Born in Warsaw in 1943, Urbaniak’s glittering career has seen him rack up countless awards, particularly in the United States where he has lived since 1973. Commonly regarded as the world’s leading jazz violinist, his prodigious talent is evidenced not just by the accolades he has received but by the sheer number of best-selling albums that have flown off the shelf. Despite this, his grounded sense of humility and approachable persona have become inexorably linked with his character.

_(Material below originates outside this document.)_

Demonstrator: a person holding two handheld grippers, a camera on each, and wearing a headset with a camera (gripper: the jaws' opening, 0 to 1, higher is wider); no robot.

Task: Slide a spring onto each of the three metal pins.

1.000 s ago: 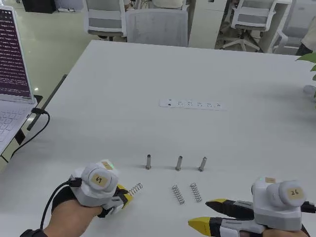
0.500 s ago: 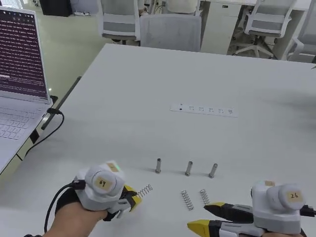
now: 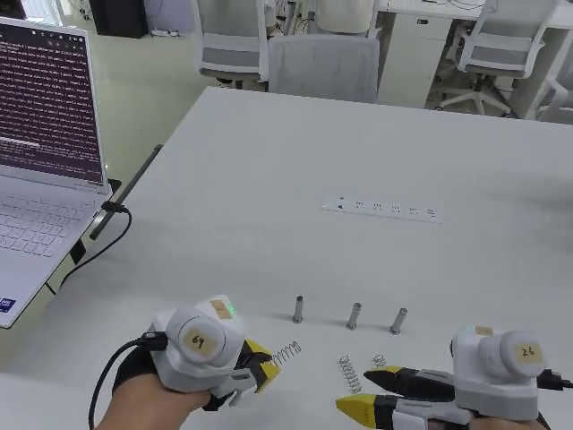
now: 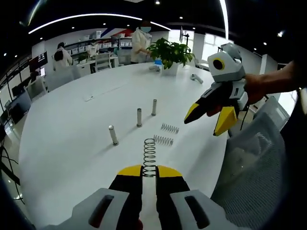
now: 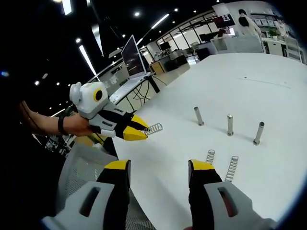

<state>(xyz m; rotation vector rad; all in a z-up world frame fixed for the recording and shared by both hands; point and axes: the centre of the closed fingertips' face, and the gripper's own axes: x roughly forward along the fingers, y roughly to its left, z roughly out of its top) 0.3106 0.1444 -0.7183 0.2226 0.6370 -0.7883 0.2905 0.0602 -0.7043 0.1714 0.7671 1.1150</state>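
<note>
The left tool (image 4: 149, 168) has edged its spring (image 4: 149, 153) nearer the three pins (image 4: 139, 116), which stand upright at its 12 o'clock; it pinches the spring's end. The right tool (image 5: 159, 164) gapes wide and empty, with two loose springs (image 5: 210, 155) on the counter (image 3: 358, 143) at its 1 o'clock.

We see a white table (image 3: 269, 161). On it three pins (image 3: 354, 315) stand upright in a row, apart from one another, and two springs (image 3: 347, 374) lie side by side just in front of them (below the middle and right ones). A white power strip (image 3: 381, 210) lies flat further back, well apart from the pins.
</note>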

“People have often asked me to define success,” he shrugs, “but to me success is solely about having a passion. Success isn’t about headlines it’s about happiness, so when your passion becomes your profession then that’s success – and yes, I love doing what I do!”
Urbaniak’s enthusiasm is infectious, but never does it peak higher than when he is prompted on the subjected of Miles Davis. Coming about after Davis heard a snippet of Urbaniak’s music (“Go get me this f***ing Polish fiddler; he’s got the sound!” he is alleged to have demanded), the two recorded the 1986 album “Tutu” together, an honour that the Pole fondly recalls as his crowning musical achievement.

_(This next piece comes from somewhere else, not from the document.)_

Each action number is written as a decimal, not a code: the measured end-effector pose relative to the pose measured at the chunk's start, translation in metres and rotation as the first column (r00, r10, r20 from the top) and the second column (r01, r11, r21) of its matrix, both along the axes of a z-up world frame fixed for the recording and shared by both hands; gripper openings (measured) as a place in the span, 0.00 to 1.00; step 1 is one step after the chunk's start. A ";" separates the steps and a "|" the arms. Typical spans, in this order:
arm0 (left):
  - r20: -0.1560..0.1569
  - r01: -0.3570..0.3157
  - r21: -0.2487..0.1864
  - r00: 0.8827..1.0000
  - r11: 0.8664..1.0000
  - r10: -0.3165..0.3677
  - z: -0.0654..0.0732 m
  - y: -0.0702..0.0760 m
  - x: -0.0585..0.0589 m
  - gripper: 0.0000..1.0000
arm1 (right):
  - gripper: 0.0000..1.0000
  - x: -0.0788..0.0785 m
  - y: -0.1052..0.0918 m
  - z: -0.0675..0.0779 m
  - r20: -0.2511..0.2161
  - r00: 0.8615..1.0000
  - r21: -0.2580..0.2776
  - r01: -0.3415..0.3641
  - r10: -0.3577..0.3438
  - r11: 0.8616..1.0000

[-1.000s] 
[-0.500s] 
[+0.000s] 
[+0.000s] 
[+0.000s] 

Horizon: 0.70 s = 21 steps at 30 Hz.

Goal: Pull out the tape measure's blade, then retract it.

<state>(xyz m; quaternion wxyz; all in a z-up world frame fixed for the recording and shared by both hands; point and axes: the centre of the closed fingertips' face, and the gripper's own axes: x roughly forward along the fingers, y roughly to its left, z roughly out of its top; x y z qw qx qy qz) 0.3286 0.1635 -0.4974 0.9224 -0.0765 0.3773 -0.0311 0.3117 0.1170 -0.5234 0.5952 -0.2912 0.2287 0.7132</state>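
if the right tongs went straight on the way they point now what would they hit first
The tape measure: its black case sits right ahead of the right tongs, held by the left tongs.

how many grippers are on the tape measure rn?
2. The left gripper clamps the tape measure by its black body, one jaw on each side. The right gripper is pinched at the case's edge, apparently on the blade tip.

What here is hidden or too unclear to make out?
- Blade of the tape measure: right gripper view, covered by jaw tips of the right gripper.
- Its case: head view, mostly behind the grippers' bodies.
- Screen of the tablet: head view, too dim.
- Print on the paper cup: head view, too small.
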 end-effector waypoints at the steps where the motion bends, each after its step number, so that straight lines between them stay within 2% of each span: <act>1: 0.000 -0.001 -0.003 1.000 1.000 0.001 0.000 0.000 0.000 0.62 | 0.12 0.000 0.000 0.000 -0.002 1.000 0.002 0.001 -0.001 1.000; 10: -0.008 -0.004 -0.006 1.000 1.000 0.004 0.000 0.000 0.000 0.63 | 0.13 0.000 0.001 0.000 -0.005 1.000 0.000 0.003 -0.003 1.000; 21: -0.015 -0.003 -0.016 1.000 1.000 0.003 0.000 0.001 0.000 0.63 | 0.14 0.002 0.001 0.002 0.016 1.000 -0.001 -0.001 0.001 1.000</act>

“He was, will and always shall be my biggest hero,” says Urbaniak. “Never in my wildest dreams did I ever think I’d be playing alongside Miles Davis and I still get tears in my eyes when I think about it. Really, of all the ambitions I’ve had, I honestly never entertained the possibility of working with him so it’s just an incredible memory that sends shivers down the spine.”
For others, however, Urbaniak’s legacy to his craft is fusing jazz with other sounds – most famously hip hop but also other forms of music.
“I’m open when it comes to music,” he laughs, “if something has good rhythm then to me it’s good music. If it feels good, it’s jazz! I want people to feel the love, feel the life, to feel the music.”
This much is evidenced at his Urbanator workshops, and while the hip hop connection is much talked-about, Urbaniak is keen to give airtime to other genres as well such as what he describes as “real rock’n’roll.”
“One of the compliments I love hearing,” he says, “is when people come up to me and admit they don’t understand jazz, don’t know anything about it, but loved listening to a concert I just played.
“I’m always looking for fresh ideas when it comes to music, and I’m keen to introduce more fun to jazz. It shouldn’t be about people dressed in tuxedos – it should be people dancing! Don’t get me wrong, there’s no harm in intellectualizing jazz, but at the end of the day music should make you feel alive. It’s about emotion.”